Re: Optional skipping of unchanged relations during ANALYZE?

From: VASUKI M <vasukianand0119(at)gmail(dot)com>
To: Sami Imseih <samimseih(at)gmail(dot)com>
Cc: Ilia Evdokimov <ilya(dot)evdokimov(at)tantorlabs(dot)com>, PostgreSQL Hackers <pgsql-hackers(at)lists(dot)postgresql(dot)org>, Robert Haas <robertmhaas(at)gmail(dot)com>, David Rowley <dgrowleyml(at)gmail(dot)com>, Robert Treat <rob(at)xzilla(dot)net>, Christoph Berg <myon(at)debian(dot)org>
Subject: Re: Optional skipping of unchanged relations during ANALYZE?
Date: 2026-01-23 06:33:27
Message-ID: CAE2r8H4+SoMrCXZx987em2VW5tR=N_0xtj28B8R6dzuLon=bzQ@mail.gmail.com
Views: Whole Thread | Raw Message | Download mbox | Resend email
Thread:
Lists: pgsql-hackers

Hi all,

Thanks a lot for the detailed feedback — this has been very
helpful.Answering to all mails in one.

A few clarifications on intent and scope, and how this relates to the
points raised:

Autovacuum overlap
I agree there is some conceptual overlap with autovacuum’s analyze decision
logic.

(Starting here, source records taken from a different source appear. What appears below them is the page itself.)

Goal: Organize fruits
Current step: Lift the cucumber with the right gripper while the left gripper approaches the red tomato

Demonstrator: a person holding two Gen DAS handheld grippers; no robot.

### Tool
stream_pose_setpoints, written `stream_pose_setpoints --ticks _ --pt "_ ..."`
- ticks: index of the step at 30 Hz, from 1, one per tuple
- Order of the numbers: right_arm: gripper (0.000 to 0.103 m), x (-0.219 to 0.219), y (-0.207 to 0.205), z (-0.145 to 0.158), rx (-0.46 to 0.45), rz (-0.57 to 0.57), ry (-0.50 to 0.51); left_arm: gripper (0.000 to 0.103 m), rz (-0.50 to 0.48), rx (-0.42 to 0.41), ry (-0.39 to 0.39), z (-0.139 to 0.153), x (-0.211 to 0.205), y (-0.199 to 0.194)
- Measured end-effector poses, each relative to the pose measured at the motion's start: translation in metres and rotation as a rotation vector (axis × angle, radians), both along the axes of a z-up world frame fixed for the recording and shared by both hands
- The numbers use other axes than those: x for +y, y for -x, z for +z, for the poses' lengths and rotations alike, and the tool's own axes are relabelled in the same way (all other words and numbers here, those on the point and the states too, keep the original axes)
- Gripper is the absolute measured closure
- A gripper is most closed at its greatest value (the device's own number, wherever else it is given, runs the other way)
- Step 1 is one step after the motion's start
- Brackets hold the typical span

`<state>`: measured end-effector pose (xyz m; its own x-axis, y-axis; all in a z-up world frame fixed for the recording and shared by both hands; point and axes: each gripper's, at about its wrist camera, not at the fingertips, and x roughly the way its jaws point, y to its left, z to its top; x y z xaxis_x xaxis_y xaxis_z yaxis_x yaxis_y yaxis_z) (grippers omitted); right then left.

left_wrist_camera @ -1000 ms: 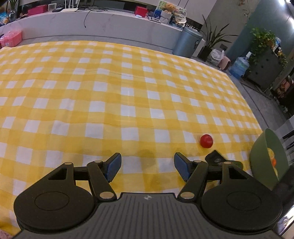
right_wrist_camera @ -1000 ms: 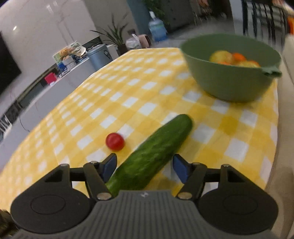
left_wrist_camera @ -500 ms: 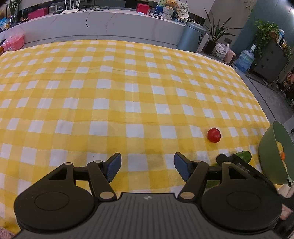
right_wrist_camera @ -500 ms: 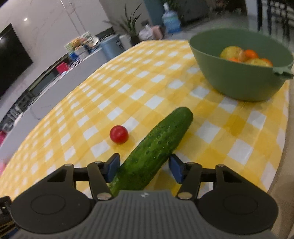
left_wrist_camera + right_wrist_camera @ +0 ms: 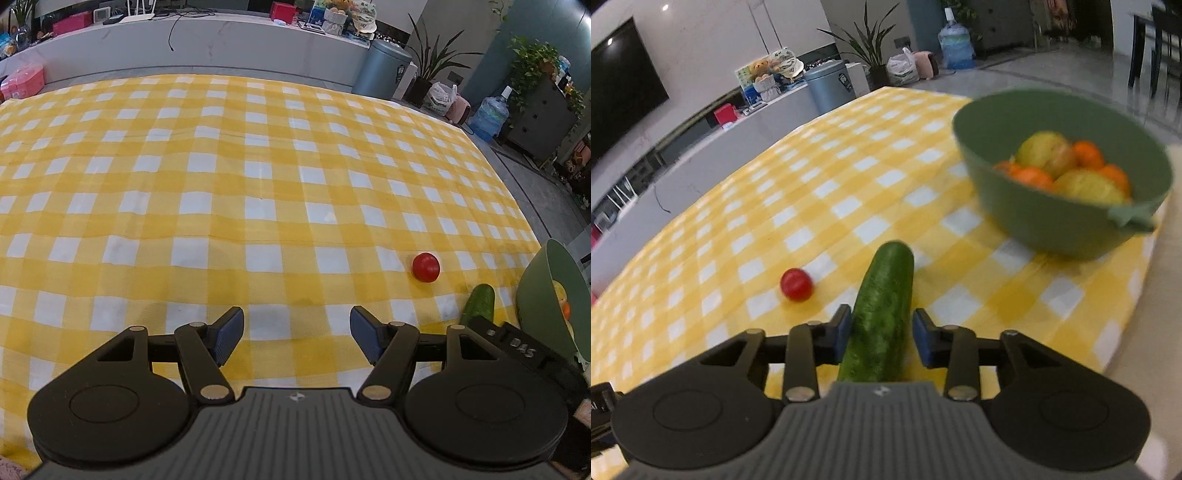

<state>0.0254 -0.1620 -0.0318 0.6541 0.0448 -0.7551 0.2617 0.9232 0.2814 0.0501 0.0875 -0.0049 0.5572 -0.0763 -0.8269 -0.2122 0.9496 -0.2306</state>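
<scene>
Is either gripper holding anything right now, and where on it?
The right gripper has the cucumber between its jaws at its near end; a firm clamp cannot be told. The left gripper is open, holding nothing.

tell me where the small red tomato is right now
The small red tomato lies on the yellow checked tablecloth, just left of the dark green cucumber in the right wrist view.

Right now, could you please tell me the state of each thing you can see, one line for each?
Long dark green cucumber: lying on the cloth, between the right claw's fingers.
Small round red tomato: loose on the cloth, untouched.
Green plastic bowl: upright, holding yellow and orange fruits.
Right claw: narrowed around the cucumber, small gap on one side.
Left claw: open, empty.
</scene>
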Motion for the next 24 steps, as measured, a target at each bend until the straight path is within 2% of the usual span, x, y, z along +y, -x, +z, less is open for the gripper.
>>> stream_pose_setpoints --ticks 3,5,8,12,14,18,22,24 --pt "0.043 0.013 0.001 -0.01 -0.017 -0.042 0.045 0.026 -0.002 0.006 -0.004 -0.001 -0.001 0.0" --pt "0.042 0.021 0.002 -0.015 -0.033 -0.053 0.064 0.026 -0.001 0.009 -0.004 -0.001 -0.001 0.0" --pt "0.039 0.04 0.003 -0.021 -0.053 -0.031 0.184 0.026 -0.003 0.016 -0.001 -0.003 -0.001 -0.001" --pt "0.028 0.06 0.005 -0.033 -0.099 -0.018 0.316 0.026 -0.003 0.02 -0.005 -0.003 0.0 -0.002" --pt "0.028 0.067 0.009 -0.038 -0.141 -0.011 0.38 0.026 -0.004 0.022 -0.002 -0.002 0.0 -0.002" --pt "0.031 0.061 0.012 -0.046 -0.207 -0.023 0.373 0.026 -0.001 0.032 0.004 -0.003 -0.001 -0.003" --pt "0.039 0.059 0.015 -0.048 -0.224 -0.055 0.376 0.026 -0.001 0.037 0.012 -0.005 0.0 -0.002" --pt "0.04 0.061 0.016 -0.048 -0.223 -0.065 0.387 0.026 0.0 0.037 0.009 -0.005 0.0 -0.002"
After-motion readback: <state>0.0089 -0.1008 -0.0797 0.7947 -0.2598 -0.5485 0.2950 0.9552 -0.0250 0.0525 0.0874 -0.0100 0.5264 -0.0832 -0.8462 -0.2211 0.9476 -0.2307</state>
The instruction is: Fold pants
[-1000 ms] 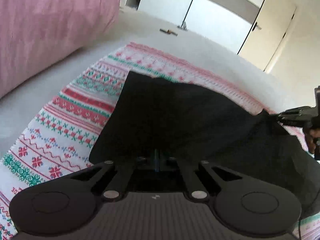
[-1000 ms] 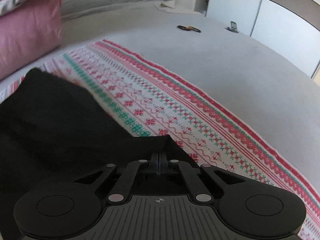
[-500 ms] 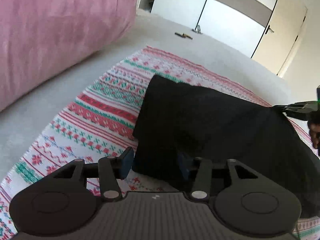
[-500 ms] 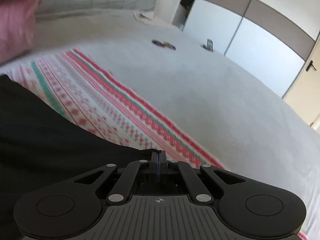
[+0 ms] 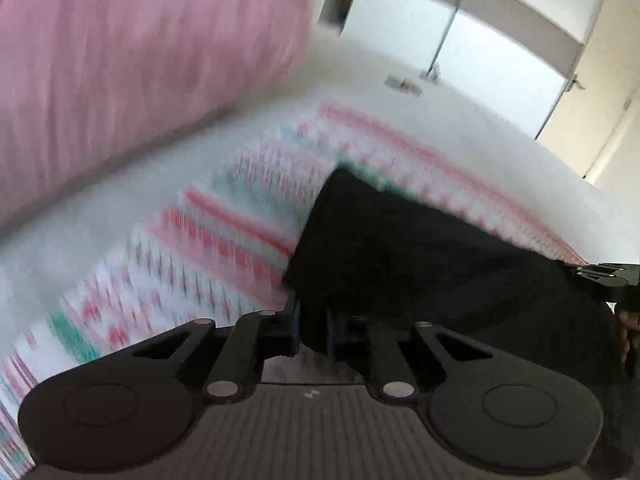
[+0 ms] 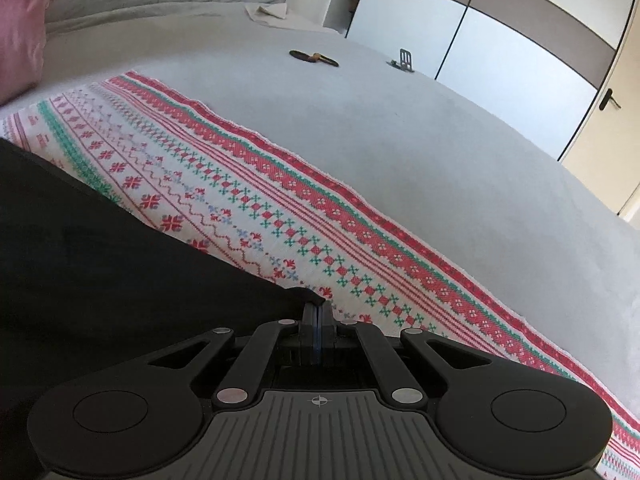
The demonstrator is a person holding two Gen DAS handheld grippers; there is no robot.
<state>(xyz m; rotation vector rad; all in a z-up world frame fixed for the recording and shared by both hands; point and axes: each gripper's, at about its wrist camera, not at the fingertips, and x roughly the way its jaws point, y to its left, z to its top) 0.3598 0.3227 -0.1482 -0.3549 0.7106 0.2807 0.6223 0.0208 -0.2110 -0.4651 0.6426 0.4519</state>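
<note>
The black pants (image 5: pixel 420 264) lie on a red, green and white patterned cloth (image 5: pixel 208 248) on the bed. My left gripper (image 5: pixel 314 330) is open, its fingers standing either side of the pants' near corner. My right gripper (image 6: pixel 318 326) is shut on the pants' edge (image 6: pixel 120 272), which fills the left of the right wrist view. The right gripper's tips also show in the left wrist view (image 5: pixel 600 272), at the pants' far right corner. The left wrist view is blurred by motion.
A large pink pillow (image 5: pixel 132 64) lies at the left, also in the right wrist view (image 6: pixel 22 36). The grey bed cover (image 6: pixel 440 140) stretches beyond the patterned cloth (image 6: pixel 280 208). Small dark objects (image 6: pixel 314 57) and a little stand (image 6: pixel 404 59) lie far back. Wardrobe doors (image 6: pixel 500 48) stand behind.
My left gripper let go of the pants and opened, then narrowed around their near corner while moving fast. My right gripper stays shut on the pants and has swung its view left.
</note>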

The intent here is not to replace or duplicate autovacuum
heuristics, but to reduce clearly redundant work during explicit ANALYZE
runs (especially plain ANALYZE; across the whole database). Autovacuum
already handles threshold-based decisions well; this option is meant to be
a lightweight, explicit opt-in for manual ANALYZE usage.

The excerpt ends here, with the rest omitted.